Required action: With pictures left out, retype the lines from the start of the records through the one that contains "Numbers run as".

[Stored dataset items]
---------------
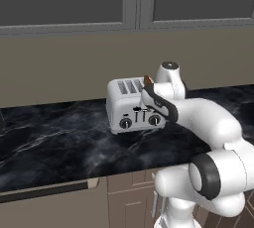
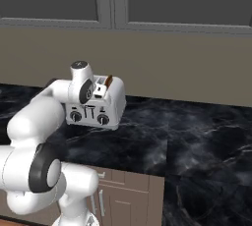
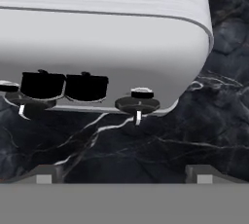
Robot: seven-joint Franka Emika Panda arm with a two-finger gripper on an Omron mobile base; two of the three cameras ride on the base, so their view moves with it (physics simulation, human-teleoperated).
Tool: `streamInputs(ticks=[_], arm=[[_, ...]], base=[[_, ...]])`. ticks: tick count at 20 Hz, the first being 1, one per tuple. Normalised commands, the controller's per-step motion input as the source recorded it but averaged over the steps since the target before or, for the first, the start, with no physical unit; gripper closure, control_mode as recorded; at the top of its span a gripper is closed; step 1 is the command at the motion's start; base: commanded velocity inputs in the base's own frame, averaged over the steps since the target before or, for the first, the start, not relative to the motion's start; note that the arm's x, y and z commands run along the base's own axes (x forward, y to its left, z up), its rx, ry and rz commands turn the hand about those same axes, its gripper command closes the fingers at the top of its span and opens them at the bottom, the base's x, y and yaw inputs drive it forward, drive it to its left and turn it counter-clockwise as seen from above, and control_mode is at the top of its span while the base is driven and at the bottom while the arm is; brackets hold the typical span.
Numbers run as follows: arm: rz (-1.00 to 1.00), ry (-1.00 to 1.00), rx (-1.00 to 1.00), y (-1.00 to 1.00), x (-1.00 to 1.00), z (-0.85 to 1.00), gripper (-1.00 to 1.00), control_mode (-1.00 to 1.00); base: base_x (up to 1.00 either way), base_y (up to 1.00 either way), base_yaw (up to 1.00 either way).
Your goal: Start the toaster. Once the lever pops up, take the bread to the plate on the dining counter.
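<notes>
While the gripper [image 3: 121,174], jaws apart and holding nothing, hangs before the toaster [image 1: 130,104] on the black worktop [image 1: 64,138], the bread [image 2: 108,81] stands in a slot.

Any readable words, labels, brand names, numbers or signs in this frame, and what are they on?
None can be read.
toaster: no brand or label on its front; each knob carries only a plain white pointer mark.
worktop: white marble veins, no writing.
</notes>
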Motion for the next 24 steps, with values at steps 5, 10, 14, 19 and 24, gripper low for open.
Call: streamInputs(ticks=[5,10,14,19,24], arm=[[0.00,0.00,0.00,0.00,0.12,-0.19,-1.00,-1.00],[0.00,-0.05,0.00,0.00,0.16,-0.18,-1.00,-1.00],[0.00,-0.09,0.03,-0.10,0.06,-0.01,-1.00,-1.00],[-0.01,-0.04,0.01,-0.04,0.16,-0.09,-1.00,-1.00],[0.00,0.00,0.00,0.00,0.26,-0.19,-1.00,-1.00]], base=[[0.00,0.00,0.00],[0.00,0.00,0.00],[0.00,0.00,0.00],[0.00,0.00,0.00],[0.00,0.00,0.00]])
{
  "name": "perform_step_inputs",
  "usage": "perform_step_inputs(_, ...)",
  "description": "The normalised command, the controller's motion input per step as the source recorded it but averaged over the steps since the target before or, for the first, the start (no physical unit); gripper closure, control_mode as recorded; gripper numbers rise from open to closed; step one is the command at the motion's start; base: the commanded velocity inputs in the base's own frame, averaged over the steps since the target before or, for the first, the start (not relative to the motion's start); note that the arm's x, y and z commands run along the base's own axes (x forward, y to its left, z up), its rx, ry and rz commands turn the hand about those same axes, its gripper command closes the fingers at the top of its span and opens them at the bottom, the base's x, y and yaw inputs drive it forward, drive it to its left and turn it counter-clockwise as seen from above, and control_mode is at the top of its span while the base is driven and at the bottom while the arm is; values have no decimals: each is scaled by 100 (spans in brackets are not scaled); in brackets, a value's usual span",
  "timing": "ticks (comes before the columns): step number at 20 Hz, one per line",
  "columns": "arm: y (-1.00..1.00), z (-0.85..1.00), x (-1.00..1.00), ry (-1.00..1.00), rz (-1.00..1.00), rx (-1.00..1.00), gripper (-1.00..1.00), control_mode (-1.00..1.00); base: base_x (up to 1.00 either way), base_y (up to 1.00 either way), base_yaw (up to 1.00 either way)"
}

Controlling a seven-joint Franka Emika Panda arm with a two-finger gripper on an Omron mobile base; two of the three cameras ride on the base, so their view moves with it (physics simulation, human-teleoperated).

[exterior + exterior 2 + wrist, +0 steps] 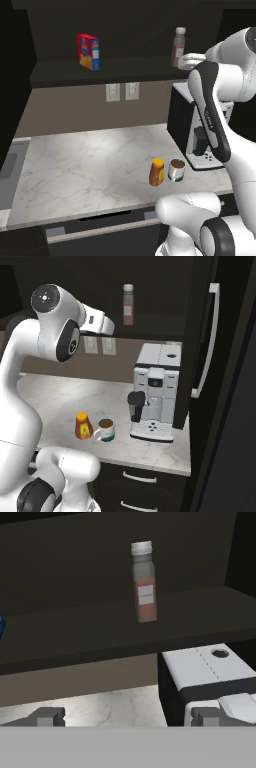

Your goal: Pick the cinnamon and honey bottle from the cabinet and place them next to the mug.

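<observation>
Red-blue box (88, 51): I see it at the left of the cabinet shelf, standing upright, well apart from the bottle further right. In my hand view just a blue sliver of it shows at the left edge.

Cabinet (100, 70): dark and open, its long shelf board running left to right above the counter.

Honey bottle (157, 172): upright on the marble counter (75, 170), long axis vertical, yellow cap at the top. It stands just beside the mug, on the mug's left in both base views; I cannot tell whether they touch.

Mug (176, 170): upright, open top up, dark contents showing, between the honey bottle and the coffee machine (155, 391).

Cinnamon (144, 582): upright on the shelf, long axis vertical, pale cap up, reddish-brown contents low in the bottle with a pale label on the front. It sits toward the right end of the board, above the coffee machine.

Gripper (127, 716): I read the fingers as spread wide, one tip at the lower left and one at the lower right of my hand view, with nothing between them.

Cinnamon relative to hand: ahead of the fingers and higher, slightly right of the midline between the tips, well apart from them. In the left base view the hand (191, 61) is just right of the bottle, at shelf height.
</observation>
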Motion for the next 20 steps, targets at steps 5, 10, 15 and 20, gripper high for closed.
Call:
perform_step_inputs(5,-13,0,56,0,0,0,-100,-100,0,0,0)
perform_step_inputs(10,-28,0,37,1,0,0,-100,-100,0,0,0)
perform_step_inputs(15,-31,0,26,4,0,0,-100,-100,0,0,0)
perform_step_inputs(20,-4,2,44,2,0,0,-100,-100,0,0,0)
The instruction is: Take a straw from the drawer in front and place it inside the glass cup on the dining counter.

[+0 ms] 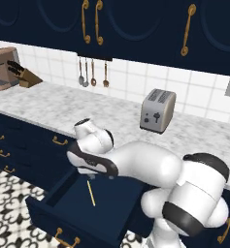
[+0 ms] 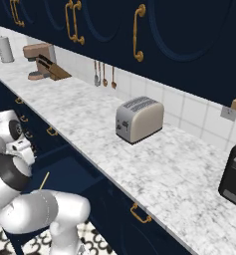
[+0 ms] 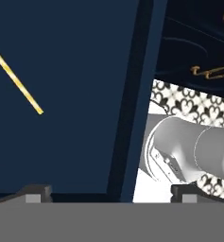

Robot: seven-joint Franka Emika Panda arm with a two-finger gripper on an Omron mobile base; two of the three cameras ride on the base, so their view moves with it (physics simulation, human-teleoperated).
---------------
Task response:
Robot: seven-joint Franka Emika Panda arm with a two-finger gripper on an Omron mobile base; two of the three cameras ride on the base, so their view moves with it (physics simulation, human-teleoperated).
Tool: `streamInputs(ticks=[_], arm=[[_, ...]], base=[[_, ...]])`. ticks: tick count at 20 Hz, the first being 1, one per tuple. Normalised commands, the controller's per-step motion input as the source recorded it but averaged over the steps since the target before or, for the first, the start, with no physical unit; gripper closure, control_mode as recorded; at the top of its span a gripper is closed; step 1 is the command at the motion's start; base: commanded velocity inputs in the base's own frame, averaged over the steps since the target before or, for the first, the start, not relative to the motion's start; note that the arm's x, y and z commands run along the base's own axes (x forward, y to its left, z up), its rx, ry and rz commands turn the hand about those same axes, its gripper command closes the fingers at the top of its span and opens them at the bottom, the base's x, y and yaw inputs drive it forward, drive it to its left and turn it counter-clockwise as seen from above, and control_mode is at the top of its span while the base is driven and at the bottom while the arm is; brackets hold the typical span.
Numbers run as follows: arm: rz (-1.00 to 1.00), ry (-1.00 to 1.00), rx (-1.00 to 1.00), y (-1.00 to 1.00), x (-1.00 to 1.00), z (-0.85 to 1.00), gripper (-1.00 to 1.00), control_mode (-1.00 to 1.00); base: base_x (up to 1.00 either way), base_y (up to 1.00 either way), base_yaw (up to 1.00 either way).

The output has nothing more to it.